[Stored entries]
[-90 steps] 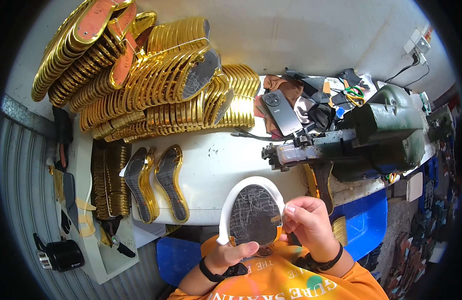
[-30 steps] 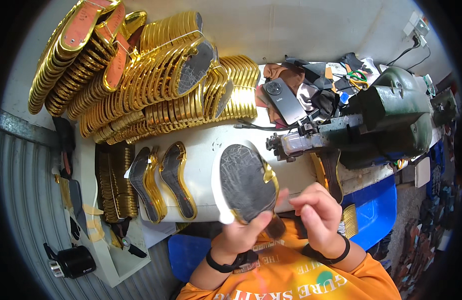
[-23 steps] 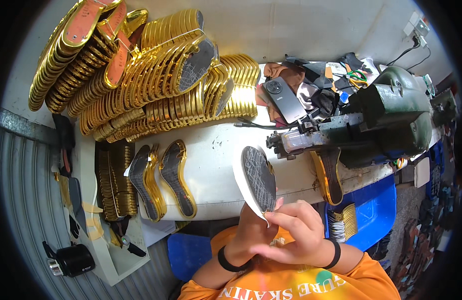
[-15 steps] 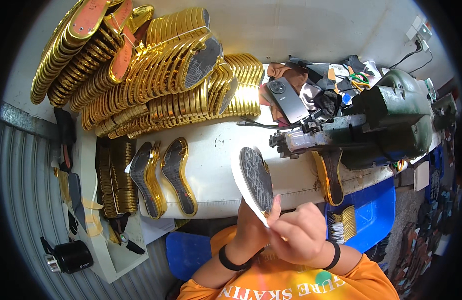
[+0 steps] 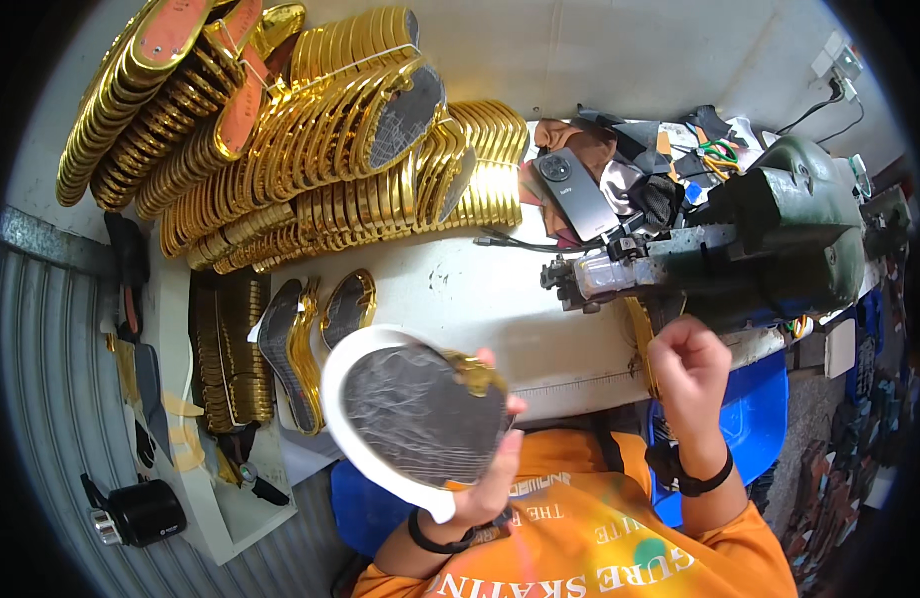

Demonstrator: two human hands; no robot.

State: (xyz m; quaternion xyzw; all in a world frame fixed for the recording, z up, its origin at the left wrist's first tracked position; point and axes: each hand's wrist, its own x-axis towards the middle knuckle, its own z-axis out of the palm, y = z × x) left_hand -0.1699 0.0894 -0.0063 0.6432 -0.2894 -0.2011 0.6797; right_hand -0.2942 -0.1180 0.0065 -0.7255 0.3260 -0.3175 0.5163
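Observation:
My left hand (image 5: 490, 476) grips a shoe insole (image 5: 420, 414) with a dark grey, scratched face. A white strip (image 5: 342, 409) runs along its left edge, and a patch of gold covering shows on its right side. My right hand (image 5: 689, 364) is raised near the sewing machine (image 5: 779, 249), fingers curled closed; whatever they hold, if anything, is hidden. Just left of that hand lies a gold-edged insole (image 5: 641, 339), partly covered. On the left of the table lie two more gold-edged insoles, a near one (image 5: 292, 354) and one (image 5: 348, 307) partly behind the held insole.
Tall bundles of gold-edged insoles (image 5: 310, 149) are stacked at the back left. Beside them lie a phone (image 5: 576, 194), cables, fabric scraps (image 5: 654, 204) and scissors (image 5: 717, 154). Blue bins (image 5: 749, 409) stand below the table edge, and a black cup (image 5: 149, 510) is at lower left.
The insole has moved left and tilted, its dark face turned up toward me, in my left hand. My right hand has left it and risen to the right, near the machine.

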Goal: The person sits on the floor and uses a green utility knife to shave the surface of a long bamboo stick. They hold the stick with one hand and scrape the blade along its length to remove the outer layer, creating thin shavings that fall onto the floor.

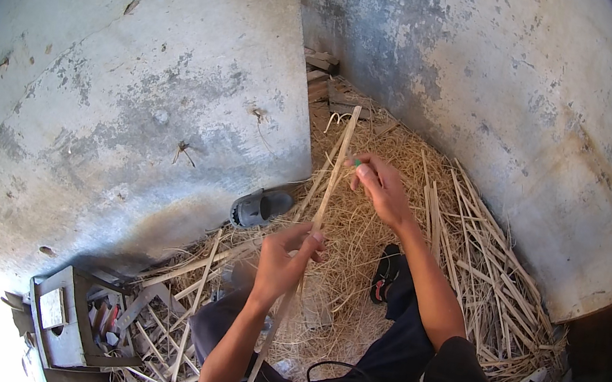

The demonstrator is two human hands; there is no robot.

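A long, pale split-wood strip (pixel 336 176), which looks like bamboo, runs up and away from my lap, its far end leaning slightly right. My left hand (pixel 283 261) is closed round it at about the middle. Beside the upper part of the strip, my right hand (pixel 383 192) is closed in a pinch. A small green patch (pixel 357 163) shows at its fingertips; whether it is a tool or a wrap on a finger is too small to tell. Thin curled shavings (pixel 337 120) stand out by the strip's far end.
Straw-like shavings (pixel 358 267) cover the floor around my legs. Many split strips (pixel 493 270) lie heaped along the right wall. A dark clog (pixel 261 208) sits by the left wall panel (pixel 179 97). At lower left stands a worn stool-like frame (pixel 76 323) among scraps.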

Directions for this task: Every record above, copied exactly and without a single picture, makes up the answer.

Response:
[-90 steps] 
[-30 steps] 
[-23 steps] 
[-15 steps] 
[+0 steps] 

Demonstrator: two human hands; no robot.

State: (xyz m; quaternion xyzw; all in a world frame fixed for the recording, z up, its origin at the left wrist's first tracked position; point and axes: each hand's wrist, its own x-axis towards the middle knuckle, its own z-axis out of the palm, y = z × x) left_hand -0.1699 0.0894 -0.0063 0.6432 -0.2894 -0.2011 0.6797; right_hand -0.2942 -0.1180 0.0065 -0.7255 0.3260 -0.3175 0.5163
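Observation:
My left hand (image 5: 490, 476) grips a shoe insole (image 5: 420, 414) with a dark grey, scratched face. A white strip (image 5: 342, 409) runs along its left edge, and a patch of gold covering shows on its right side. My right hand (image 5: 689, 364) is raised near the sewing machine (image 5: 779, 249), fingers curled closed; whatever they hold, if anything, is hidden. Just left of that hand lies a gold-edged insole (image 5: 641, 339), partly covered. On the left of the table lie two more gold-edged insoles, a near one (image 5: 292, 354) and one (image 5: 348, 307) partly behind the held insole.
Tall bundles of gold-edged insoles (image 5: 310, 149) are stacked at the back left. Beside them lie a phone (image 5: 576, 194), cables, fabric scraps (image 5: 654, 204) and scissors (image 5: 717, 154). Blue bins (image 5: 749, 409) stand below the table edge, and a black cup (image 5: 149, 510) is at lower left.
The insole has moved left and tilted, its dark face turned up toward me, in my left hand. My right hand has left it and risen to the right, near the machine.
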
Goal: The person sits on the floor and uses a green utility knife to shave the surface of a long bamboo stick. They hold the stick with one hand and scrape the blade along its length to remove the outer layer, creating thin shavings that fall onto the floor.


The demonstrator is two human hands; there is no robot.

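A long, pale split-wood strip (pixel 336 176), which looks like bamboo, runs up and away from my lap, its far end leaning slightly right. My left hand (pixel 283 261) is closed round it at about the middle. Beside the upper part of the strip, my right hand (pixel 383 192) is closed in a pinch. A small green patch (pixel 357 163) shows at its fingertips; whether it is a tool or a wrap on a finger is too small to tell. Thin curled shavings (pixel 337 120) stand out by the strip's far end.
Straw-like shavings (pixel 358 267) cover the floor around my legs. Many split strips (pixel 493 270) lie heaped along the right wall. A dark clog (pixel 261 208) sits by the left wall panel (pixel 179 97). At lower left stands a worn stool-like frame (pixel 76 323) among scraps.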

This answer requires nothing more.